Le président sud-africain Cyril Ramaphosa a souligné l’importance de ce sommet dans un contexte d’«incertitude mondiale caractérisée par une montée de l’unilatéralisme et du nationalisme économique». Ses propos ont été appuyés par Antonio Costa et Ursula von der Leyen, qui ont évoqué une «époque de confrontation et de protectionnisme».

Lire aussi : Trump relance la guerre des taxes sur l’acier et l’aluminium

Face à ces défis, les dirigeants ont insisté sur leurs «valeurs partagées», mettant en avant la coopération entre l’UE et l’Afrique du Sud. Ce rapprochement est d’autant plus crucial que les relations de Pretoria avec Washington se sont tendues ces derniers mois, notamment en raison des décisions de l’administration Trump.

Le président américain a annoncé la suspension du financement des États-Unis à l’Afrique du Sud, soit 440 millions de dollars par an. Cette décision a été prise en réaction à la nouvelle loi sud-africaine sur l’expropriation des terres. Destinée à corriger les inégalités héritées de l’apartheid, cette loi permet la récupération de terres inutilisées ou abandonnées sans compensation dans des cas précis. Cependant, Donald Trump la qualifie de «traitement injuste de certaines catégories de personnes» et dénonce des «lois sur la propriété ouvertement racistes».

Un partenariat économique consolidé

Lors du sommet, la présidente de la Commission européenne a annoncé un plan d’investissement de 4,7 milliards d’euros destiné à financer la transition énergétique. «Vous avez de l’énergie propre en abondance, du vent au soleil.
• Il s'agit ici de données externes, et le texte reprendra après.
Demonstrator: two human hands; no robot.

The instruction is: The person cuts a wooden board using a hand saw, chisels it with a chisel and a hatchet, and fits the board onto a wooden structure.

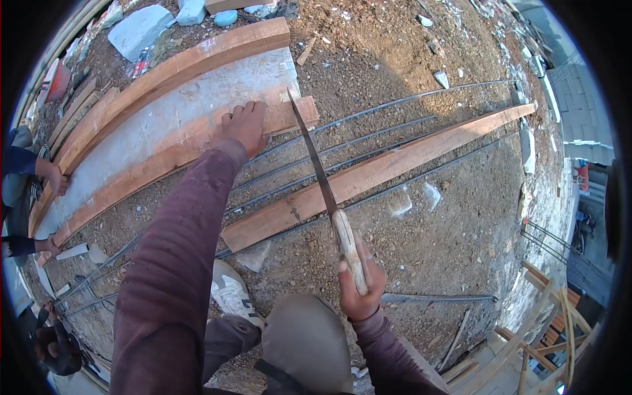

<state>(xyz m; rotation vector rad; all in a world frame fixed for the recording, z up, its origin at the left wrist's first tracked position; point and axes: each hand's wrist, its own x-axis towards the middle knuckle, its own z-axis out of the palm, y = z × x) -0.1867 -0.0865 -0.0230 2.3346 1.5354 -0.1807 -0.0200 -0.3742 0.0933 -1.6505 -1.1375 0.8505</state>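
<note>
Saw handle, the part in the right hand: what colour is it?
Off-white with brownish, worn-looking patches; the saw handle shows in the head view.

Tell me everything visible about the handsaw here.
The handsaw has a long, thin, dark blade, metal by its look, narrowing to a point, and a pale, mottled, perhaps wooden handle. The lower handle sits in the grip of the right hand. The saw slants forward and left, passing over a straight beam, its tip end across the nearer curved board; tooth contact can't be told.
</note>
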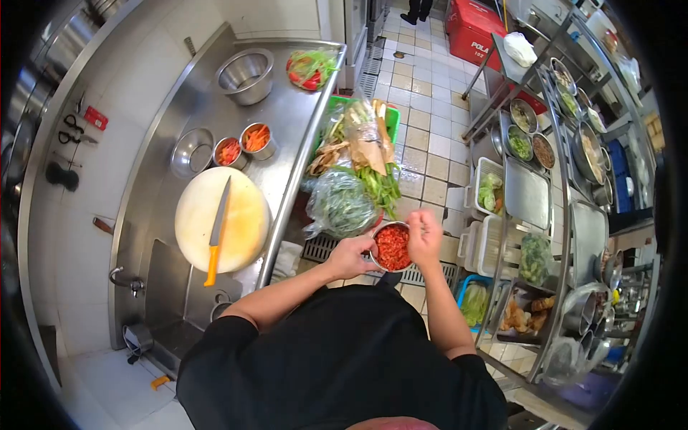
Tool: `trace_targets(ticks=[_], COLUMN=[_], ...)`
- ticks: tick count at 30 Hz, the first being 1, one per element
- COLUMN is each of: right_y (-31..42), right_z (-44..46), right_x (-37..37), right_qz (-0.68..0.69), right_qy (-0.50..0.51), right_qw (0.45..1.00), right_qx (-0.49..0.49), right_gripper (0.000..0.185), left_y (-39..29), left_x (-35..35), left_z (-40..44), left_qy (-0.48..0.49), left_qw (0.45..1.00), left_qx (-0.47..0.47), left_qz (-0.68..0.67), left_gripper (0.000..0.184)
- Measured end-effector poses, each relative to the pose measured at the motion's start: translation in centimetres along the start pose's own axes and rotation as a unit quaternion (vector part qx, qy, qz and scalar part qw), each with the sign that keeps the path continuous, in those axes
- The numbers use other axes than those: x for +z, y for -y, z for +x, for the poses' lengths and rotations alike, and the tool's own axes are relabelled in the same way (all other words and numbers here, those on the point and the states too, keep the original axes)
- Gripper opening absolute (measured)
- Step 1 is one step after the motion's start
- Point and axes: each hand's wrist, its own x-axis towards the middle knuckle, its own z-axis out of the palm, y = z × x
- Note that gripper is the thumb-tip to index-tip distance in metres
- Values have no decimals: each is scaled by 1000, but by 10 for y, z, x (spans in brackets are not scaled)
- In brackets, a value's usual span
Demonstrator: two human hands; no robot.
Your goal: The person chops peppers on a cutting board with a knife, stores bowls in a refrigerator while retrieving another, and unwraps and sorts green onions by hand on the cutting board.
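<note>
My left hand (351, 258) grips the left side of a round metal bowl (380, 266), its thumb at the rim. Finely chopped red pepper or chili (393, 246) fills the bowl, which I hold in front of my body over the floor. My right hand (426, 238) is closed, its fingers curled at the bowl's right rim. Whatever those fingers hold, if anything, is hidden. On the counter to my left, a knife (218, 226) with an orange handle lies across a round cutting board (251, 236).
Metal cups hold orange strips (256, 137) and red pieces (228, 151) beside an empty bowl (192, 153). Bagged greens (340, 204) and a green crate (393, 125) stand beyond my hands. A rack (529, 190) with food containers lines the right. A person's legs (416, 11) show far back.
</note>
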Motion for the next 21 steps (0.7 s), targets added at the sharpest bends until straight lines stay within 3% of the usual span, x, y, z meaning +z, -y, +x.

Vous disposez de matières premières essentielles pour les électrolyseurs, notamment 91 % des réserves mondiales de métaux du groupe de la platine», a déclaré Ursula von der Leyen. Des investissements sont également prévus pour le renforcement de la fabrication de vaccins ainsi que pour le développement des infrastructures ferroviaires et portuaires.
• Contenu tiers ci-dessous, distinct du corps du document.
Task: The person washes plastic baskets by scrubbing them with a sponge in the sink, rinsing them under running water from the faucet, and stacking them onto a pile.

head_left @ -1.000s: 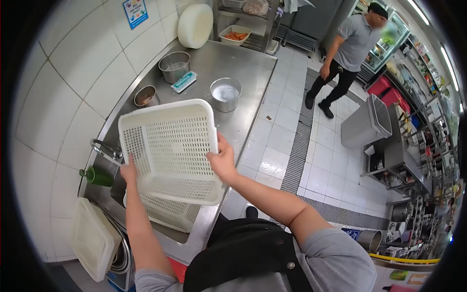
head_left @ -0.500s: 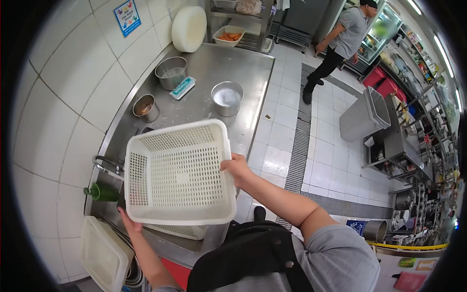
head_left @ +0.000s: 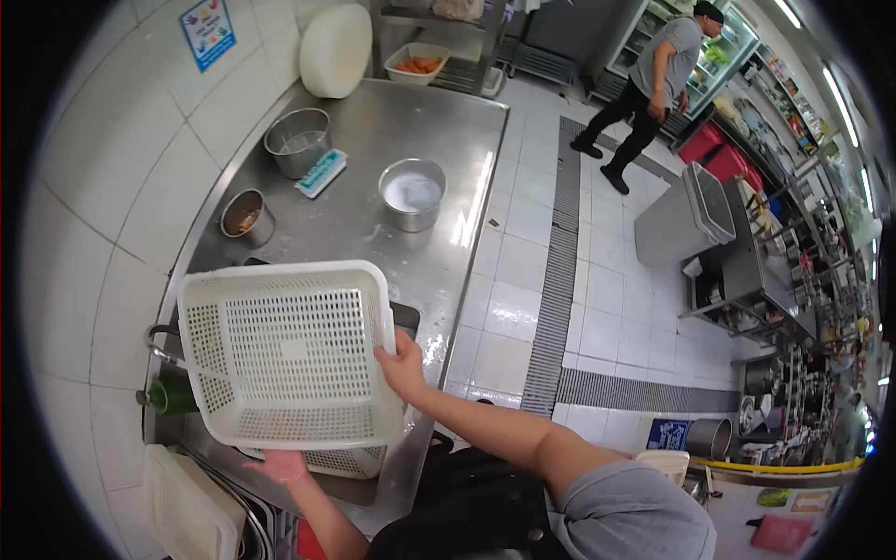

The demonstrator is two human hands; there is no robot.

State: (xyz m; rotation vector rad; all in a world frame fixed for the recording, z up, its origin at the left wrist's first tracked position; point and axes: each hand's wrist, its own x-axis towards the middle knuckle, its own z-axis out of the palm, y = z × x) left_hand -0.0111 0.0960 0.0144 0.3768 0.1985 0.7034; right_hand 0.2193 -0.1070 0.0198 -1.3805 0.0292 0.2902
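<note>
A white perforated plastic basket (head_left: 294, 349) is held tilted over the sink, its inside facing me. My right hand (head_left: 401, 368) is closed on the basket's right rim. Below its lower edge is my left hand (head_left: 282, 466), with fingers stretched out and partly hidden behind the basket; whether it bears any weight I cannot tell. Under the held basket, a second white perforated basket (head_left: 347, 461) shows in the sink. A curved faucet (head_left: 168, 347) and a green bottle (head_left: 171, 396) stand on the left.
On the steel counter (head_left: 373, 121) are a pot of white suds (head_left: 413, 194), a larger pot (head_left: 299, 143), a small pot (head_left: 247, 218) and a teal-and-white brush (head_left: 322, 174). A white tub (head_left: 191, 504) leans lower left. A person (head_left: 658, 89) walks near a grey bin (head_left: 683, 217).
The basket has turned slightly and sits lower left in view, with my right hand still on its rim. My left hand's fingers have spread below it. The camera has shifted; the other person has stepped.
</note>
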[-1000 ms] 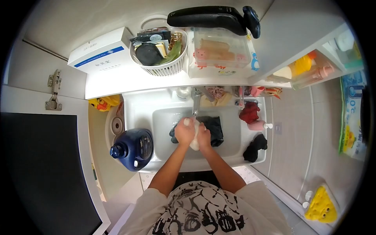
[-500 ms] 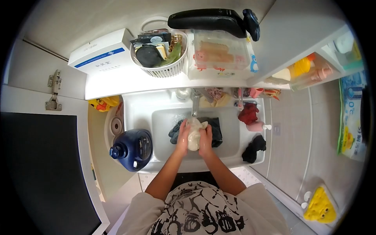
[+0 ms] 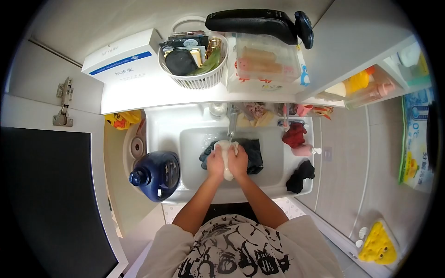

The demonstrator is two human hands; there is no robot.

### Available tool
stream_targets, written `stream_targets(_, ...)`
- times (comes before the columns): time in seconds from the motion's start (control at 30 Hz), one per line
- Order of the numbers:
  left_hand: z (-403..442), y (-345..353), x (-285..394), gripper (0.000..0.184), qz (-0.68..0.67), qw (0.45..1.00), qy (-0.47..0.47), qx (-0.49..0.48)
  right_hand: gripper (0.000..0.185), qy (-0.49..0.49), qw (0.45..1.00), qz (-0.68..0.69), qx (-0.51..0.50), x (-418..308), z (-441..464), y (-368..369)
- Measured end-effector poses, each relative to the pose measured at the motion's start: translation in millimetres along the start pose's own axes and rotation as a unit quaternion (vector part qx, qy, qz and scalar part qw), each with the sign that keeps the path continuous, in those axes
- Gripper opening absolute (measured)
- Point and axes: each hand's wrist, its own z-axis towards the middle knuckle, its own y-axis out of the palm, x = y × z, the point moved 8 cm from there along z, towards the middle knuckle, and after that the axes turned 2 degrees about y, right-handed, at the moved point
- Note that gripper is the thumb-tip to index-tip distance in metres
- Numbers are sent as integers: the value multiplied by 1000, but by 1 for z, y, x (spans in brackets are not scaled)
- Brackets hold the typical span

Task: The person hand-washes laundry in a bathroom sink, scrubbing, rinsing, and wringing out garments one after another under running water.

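Note:
A wet white cloth (image 3: 226, 162) hangs bunched between my two hands under the faucet (image 3: 232, 121), over the white sink (image 3: 190, 139). My left hand (image 3: 215, 162) grips its left side, fingers closed on it. On the right side, my right hand (image 3: 238, 161) is closed on the same cloth. Beneath my hands lies dark fabric (image 3: 253, 155) in the basin, showing on both sides of them. Water runs from the faucet onto the top of the cloth.
A blue detergent bottle (image 3: 155, 176) stands on the sink's left rim. The right rim holds a red cloth (image 3: 295, 135), a pink pump bottle (image 3: 302, 150) and a black cloth (image 3: 301, 177). Above the faucet, a shelf carries a white basket (image 3: 197, 82) and a black shaver (image 3: 252, 23).
From nearly flat palms beside the cloth half a second ago, my hands have closed around it. The cloth is now squeezed narrower between them.

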Motion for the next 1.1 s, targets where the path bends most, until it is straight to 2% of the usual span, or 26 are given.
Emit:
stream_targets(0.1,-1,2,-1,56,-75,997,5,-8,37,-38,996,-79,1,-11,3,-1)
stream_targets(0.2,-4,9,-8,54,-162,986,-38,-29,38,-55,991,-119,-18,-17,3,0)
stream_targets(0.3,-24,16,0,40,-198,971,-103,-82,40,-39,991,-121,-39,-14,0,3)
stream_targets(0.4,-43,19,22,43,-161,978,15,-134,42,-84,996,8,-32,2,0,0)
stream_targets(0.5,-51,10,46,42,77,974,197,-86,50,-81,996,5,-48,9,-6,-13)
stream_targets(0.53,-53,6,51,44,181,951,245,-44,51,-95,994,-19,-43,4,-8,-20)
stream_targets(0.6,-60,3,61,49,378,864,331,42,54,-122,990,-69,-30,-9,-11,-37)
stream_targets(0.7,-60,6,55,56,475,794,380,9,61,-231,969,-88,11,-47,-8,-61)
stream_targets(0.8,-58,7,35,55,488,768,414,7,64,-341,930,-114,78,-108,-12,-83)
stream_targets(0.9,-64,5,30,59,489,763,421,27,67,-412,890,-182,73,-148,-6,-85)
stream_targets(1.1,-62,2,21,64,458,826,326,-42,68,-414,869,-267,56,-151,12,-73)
Ce plan intervient peu après le retrait des États-Unis du Partenariat pour une transition énergétique juste (JETP), laissant un vide financier. Toutefois, Ursula von der Leyen a précisé que l’UE ne cherchait pas à remplacer les États-Unis, mais plutôt à renforcer sa coopération avec l’Afrique du Sud.

Lire aussi : L’UE promet de réagir aux droits de douanes réciproques américains

Il convient de rappeler que l’Afrique du Sud n’est pas le seul pays impacté par les décisions de Donald Trump. L’UE a également été visée par son administration, qui a imposé des droits de douane de 25% sur les importations d’acier et d’aluminium européens. En réponse, la Commission européenne a promis des mesures de rétorsion dès le 1ᵉʳ avril.

Face à cette situation, Antonio Costa a tenu à rassurer : «L’UE est et restera un partenaire fort et fiable pour l’Afrique du Sud.»

L’Ukraine au cœur des discussions

L’Afrique du Sud a été critiquée par l’ancienne administration Biden pour son rapprochement avec la Russie. Lors du sommet, Cyril Ramaphosa a tenu à réaffirmer la neutralité de son pays : «Notre implication a prouvé que nous sommes neutres.»

Pour illustrer cette position, Pretoria accueillera pour la première fois le président ukrainien Volodymyr Zelensky lors d’une visite officielle le 10 avril. Ursula von der Leyen a salué cette initiative, estimant «très important» d’échanger avec l’Afrique du Sud sur les perspectives d’un accord de paix en Ukraine.

Lire aussi : L’Union européenne veut mobiliser 800 milliards d’euros pour sa défense

Pour rappel, l’Afrique du Sud est le plus grand partenaire commercial de l’UE en Afrique subsaharienne, avec 49 milliards d’euros d’échanges de biens en 2023. Elle représente également 47% des investissements directs étrangers dans le pays.

Depuis la signature de leur accord stratégique en 2007, l’UE et l’Afrique du Sud ont maintenu une relation privilégiée. Avec ces nouveaux engagements financiers et diplomatiques, ce sommet marque une volonté claire de renforcer cette coopération face aux défis mondiaux.